Robinhood, a popular retail brokerage platform in the U.S., launched Robinhood Chain, a blockchain built using a framework from Arbitrum (ARB), one of the main layer-two networks on Ethereum (ETH). The announcement came after Robinhood Chain was released on public mainnet in February.
The core purpose of Robinhood Chain is to bridge the gap between traditional finance and decentralised finance (DeFi) in order to expand global access to financial ownership. It was designed and optimised to facilitate the trading of tokenised real-world assets (RWAs), such as equities, private assets and exchange-traded funds (ETFs).
Speaking of RWAs, one of the products announced in the Robinhood Chain launch event was Robinhood Stocks. These tokens are designed to give holders economic exposure to underlying securities like U.S. shares and ETFs. While these are not the same as directly owning the stock, the aim with Robinhood Stocks is for holders to eventually be able to deploy these tokens into lending pools where they can be used as trading collateral across the broader DeFi ecosystem.
Of note, several familiar names across the DeFi category were announced as launch partners of Robinhood Chain. For example, Morpho (MORPHO) has been integrated as the core decentralised lending infrastructure for Robinhood Chain. Similarly, Uniswap (UNI) had day-one support for the chain, serving as a primary liquidity protocol to allow users to swap tokens.
Infrastructure providers and applications with initial support for Robinhood Chain
Within a week of launching, Robinhood Chain has surpassed $100 million USD in total value locked (TVL), as per DefiLlama. The vast majority of that value ($88.4 million USD) has been deposited into Morpho, the DeFi protocol powering Robinhood’s new Earn product, which is gradually being rolled out to eligible U.S. users.
Total value locked (TVL) on Robinhood Chain, as of July 8 (Source: DefiLlama)
A group of more than 140 companies, spanning payment networks, banks and tech firms, announced a new stablecoin venture, Open Standard, which will issue a new U.S. dollar-backed stablecoin called Open USD (OUSD). Initial partners include Stripe, Visa, BlackRock, as well as Australia’s four largest banks.

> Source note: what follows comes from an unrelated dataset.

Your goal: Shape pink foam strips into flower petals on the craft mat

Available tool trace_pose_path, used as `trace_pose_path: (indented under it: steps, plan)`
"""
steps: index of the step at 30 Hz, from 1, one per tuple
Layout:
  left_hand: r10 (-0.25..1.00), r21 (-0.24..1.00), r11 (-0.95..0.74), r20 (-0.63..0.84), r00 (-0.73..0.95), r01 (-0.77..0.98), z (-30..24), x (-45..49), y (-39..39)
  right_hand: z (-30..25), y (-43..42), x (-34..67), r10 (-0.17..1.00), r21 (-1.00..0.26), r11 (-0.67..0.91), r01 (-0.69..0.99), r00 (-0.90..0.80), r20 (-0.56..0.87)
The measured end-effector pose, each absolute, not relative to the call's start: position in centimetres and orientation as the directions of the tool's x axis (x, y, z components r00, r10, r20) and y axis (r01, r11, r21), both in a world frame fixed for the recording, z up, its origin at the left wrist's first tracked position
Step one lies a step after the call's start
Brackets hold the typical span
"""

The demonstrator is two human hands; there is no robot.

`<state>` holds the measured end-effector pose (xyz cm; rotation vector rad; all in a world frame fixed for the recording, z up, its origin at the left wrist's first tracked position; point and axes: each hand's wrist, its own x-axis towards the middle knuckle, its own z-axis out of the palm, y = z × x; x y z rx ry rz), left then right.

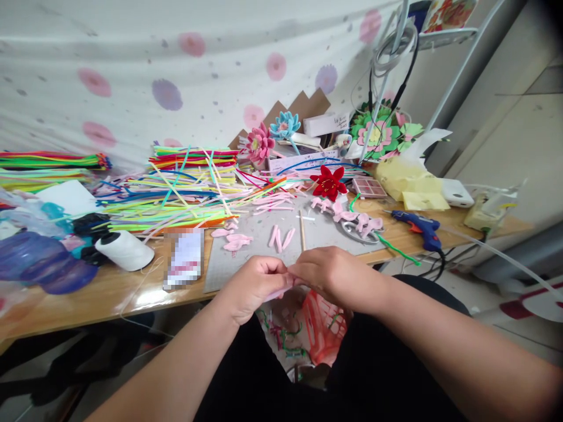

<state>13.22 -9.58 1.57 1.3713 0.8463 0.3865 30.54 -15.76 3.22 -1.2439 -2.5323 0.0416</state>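
Note:
Just over the near table edge, my left hand [256, 284] and my right hand [328, 271] meet, fingertips pinched together on a pale pink pipe cleaner piece [278, 293]. Most of that piece is hidden by the fingers. On the grey cutting mat [259, 269] beyond lie several short pink pipe cleaner pieces [276, 237], with folded pink petals [237, 241] to their left. A thin wooden stick [302, 228] lies upright in view behind my right hand. More shaped pink petals [345, 214] lie in a row to the right, by a red flower [329, 183].
Bundles of coloured pipe cleaners [176, 199] spread over the back left. A white thread cone [125, 251] lies on the left. To the right are scissors [363, 233], a blue glue gun [420, 227] and yellow paper [409, 184]. An orange basket [323, 328] stands below.

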Motion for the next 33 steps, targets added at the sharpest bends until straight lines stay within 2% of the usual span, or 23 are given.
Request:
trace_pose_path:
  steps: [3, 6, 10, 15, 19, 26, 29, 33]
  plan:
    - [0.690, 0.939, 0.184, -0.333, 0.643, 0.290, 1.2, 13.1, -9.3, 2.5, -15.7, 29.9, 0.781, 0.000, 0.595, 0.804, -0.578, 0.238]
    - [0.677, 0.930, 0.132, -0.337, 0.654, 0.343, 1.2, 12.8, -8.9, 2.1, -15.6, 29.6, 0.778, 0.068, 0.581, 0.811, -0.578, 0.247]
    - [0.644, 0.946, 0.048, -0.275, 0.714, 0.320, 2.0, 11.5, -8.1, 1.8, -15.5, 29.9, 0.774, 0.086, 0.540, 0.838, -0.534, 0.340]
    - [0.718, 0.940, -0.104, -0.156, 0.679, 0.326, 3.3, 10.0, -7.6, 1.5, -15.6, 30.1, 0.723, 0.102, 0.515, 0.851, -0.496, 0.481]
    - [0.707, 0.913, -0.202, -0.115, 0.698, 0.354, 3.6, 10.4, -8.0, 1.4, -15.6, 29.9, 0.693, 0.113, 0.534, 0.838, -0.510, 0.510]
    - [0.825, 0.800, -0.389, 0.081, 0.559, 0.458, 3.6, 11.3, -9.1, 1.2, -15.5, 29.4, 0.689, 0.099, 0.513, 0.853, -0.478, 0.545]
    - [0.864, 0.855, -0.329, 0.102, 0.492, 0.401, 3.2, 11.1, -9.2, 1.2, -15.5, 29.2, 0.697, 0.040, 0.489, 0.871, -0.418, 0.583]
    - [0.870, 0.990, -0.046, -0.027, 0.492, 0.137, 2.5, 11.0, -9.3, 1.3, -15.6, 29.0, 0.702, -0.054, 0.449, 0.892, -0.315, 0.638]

Existing stablecoins such as Tether (USDT) and USDC (USDC) are run by single companies which essentially collect all the earnings from the reserves that back their stablecoins. With OUSD, it will instead be governed jointly by the Open Standard consortium, with members sharing in the earnings made on its reserves. Stripe has already said OUSD will become its default stablecoin for businesses, with a full launch planned for later this year.
Overall, this is yet another sign of that adoption of stablecoins in continuing. For everyday users, the more competition there is in this space, the greater likelihood that fees are as low as possible. Expect to hear more about OUSD over the months ahead, with its expected release planned for later this year.
Various crypto companies and blockchain projects were listed, either directly or indirectly, in the Open Standard, including Solana (SOL), XRP (XRP), Stellar (XLM), Canton (CC), Aptos (APT), Polygon (POL) and Aave (AAVE).
Ethereum co-founder Vitalik Buterin shared updates last weekend on the next major upgrade for Ethereum. The initiative, which has garnered the name ‘Lean Ethereum’ since talks about Ethereum’s next phase ramped up last year, will involve a series of milestones that are expected to take up to four years of work. Buterin described Lean Ethereum as the network’s third major upgrade, comparable in ambition to the Merge in 2022, which itself was several years in the making.
In short, Lean Ethereum is designed to make the network faster, safer, and much lighter. It proposes to shrink the massive data currently needed to run Ethereum, making it more viable for everyday computers to support the network. Among other things, Lean Ethereum will also transition Ethereum into a blockchain that can defend against future threats from quantum computing.